- [WHAT THE EXERCISE ASKS]:
All of the data should be copied exactly, with the pictures left out.
--- DATA EXTRACT ---
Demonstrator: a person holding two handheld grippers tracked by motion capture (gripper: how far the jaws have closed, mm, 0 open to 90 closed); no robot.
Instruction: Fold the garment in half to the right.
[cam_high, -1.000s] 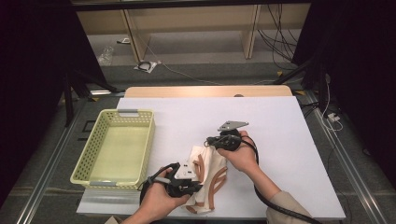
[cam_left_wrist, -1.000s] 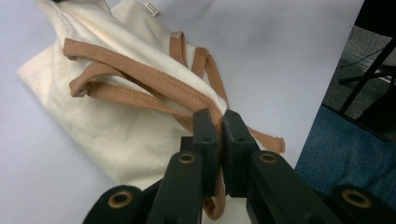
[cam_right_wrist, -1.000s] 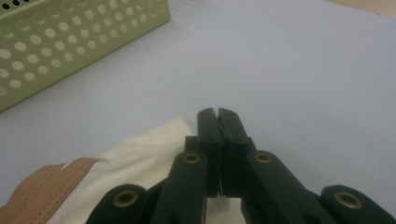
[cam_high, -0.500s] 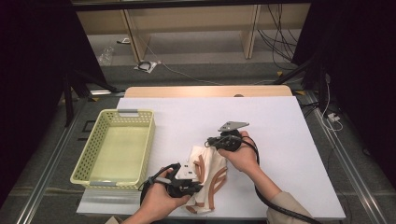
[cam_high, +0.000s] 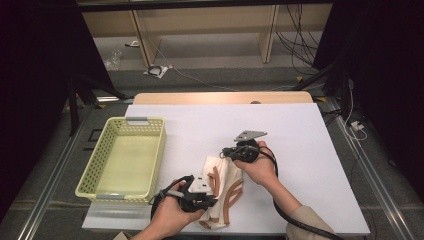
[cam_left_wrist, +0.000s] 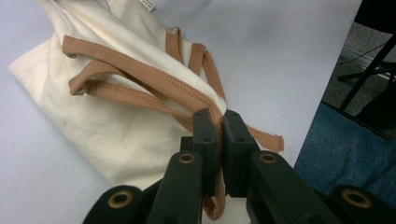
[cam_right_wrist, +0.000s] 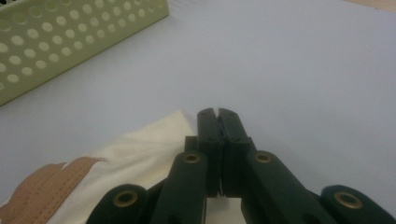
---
- [EXERCISE RESULT]:
Demonstrator: a person holding two handheld grippers tracked by motion capture (gripper: how far the jaws have closed, mm, 0 open to 90 closed); no robot.
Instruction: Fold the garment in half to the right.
[cam_high, -1.000s] 
[cam_left_wrist, -1.000s] 
[cam_right_wrist, -1.000s] 
[cam_high, -0.500s] 
[cam_high, +0.000s] 
[cam_left_wrist, +0.000s] 
[cam_right_wrist, +0.000s] 

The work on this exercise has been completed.